Task directions> Take each line of the records below that contains the string "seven" and copy it.

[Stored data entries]
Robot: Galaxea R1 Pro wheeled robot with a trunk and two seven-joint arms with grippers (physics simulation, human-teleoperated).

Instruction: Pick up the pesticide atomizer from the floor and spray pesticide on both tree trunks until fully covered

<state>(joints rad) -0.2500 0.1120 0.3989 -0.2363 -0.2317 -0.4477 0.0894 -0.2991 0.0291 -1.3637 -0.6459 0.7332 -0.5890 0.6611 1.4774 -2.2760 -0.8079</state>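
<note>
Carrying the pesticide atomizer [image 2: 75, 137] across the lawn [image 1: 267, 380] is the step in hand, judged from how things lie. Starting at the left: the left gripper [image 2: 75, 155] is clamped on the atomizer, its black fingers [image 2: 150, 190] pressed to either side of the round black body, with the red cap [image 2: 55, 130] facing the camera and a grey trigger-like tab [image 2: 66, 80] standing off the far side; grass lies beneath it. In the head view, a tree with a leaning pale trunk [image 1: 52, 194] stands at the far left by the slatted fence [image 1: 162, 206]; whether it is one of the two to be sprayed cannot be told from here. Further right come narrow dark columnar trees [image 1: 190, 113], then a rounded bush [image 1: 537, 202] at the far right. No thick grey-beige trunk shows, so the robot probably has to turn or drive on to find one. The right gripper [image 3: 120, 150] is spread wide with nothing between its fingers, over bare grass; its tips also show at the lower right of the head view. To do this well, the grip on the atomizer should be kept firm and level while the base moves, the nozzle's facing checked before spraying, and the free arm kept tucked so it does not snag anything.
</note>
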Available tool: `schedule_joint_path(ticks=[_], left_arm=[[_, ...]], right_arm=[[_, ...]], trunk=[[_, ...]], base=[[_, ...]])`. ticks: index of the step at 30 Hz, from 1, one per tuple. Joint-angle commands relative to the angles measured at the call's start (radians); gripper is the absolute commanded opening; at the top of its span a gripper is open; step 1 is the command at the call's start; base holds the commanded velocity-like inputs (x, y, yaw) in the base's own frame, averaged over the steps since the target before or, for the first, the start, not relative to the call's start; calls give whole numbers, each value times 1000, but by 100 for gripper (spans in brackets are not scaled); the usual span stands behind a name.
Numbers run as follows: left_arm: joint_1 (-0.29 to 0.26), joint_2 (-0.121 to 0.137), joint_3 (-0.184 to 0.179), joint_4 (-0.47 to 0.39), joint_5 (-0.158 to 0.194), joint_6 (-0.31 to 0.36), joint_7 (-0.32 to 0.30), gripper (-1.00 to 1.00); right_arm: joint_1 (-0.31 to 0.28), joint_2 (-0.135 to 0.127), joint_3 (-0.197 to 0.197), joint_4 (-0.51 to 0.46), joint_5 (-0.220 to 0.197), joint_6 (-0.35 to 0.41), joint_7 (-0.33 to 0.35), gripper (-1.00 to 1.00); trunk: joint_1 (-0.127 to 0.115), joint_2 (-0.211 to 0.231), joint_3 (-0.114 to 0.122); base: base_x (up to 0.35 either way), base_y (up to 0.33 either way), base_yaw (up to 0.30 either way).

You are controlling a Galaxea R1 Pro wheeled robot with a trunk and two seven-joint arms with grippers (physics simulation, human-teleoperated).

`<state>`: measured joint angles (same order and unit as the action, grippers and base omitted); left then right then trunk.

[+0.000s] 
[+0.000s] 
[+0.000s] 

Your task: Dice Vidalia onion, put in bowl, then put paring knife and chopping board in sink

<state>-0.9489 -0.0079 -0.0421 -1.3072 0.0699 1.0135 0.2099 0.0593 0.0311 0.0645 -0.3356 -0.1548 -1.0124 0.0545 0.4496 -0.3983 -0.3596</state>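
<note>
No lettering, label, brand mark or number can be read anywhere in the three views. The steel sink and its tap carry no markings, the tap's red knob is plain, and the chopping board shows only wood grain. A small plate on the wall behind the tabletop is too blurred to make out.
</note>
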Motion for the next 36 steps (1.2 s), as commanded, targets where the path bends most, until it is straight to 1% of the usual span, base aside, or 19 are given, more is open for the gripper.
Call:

The completed task>
Robot: Galaxea R1 Pro wheeled robot with a trunk and two seven-joint arms with grippers (physics simulation, human-teleoperated).
You are controlling a Galaxea R1 Pro wheeled robot with a trunk and two seven-joint arms with grippers (physics simulation, human-teleoperated).

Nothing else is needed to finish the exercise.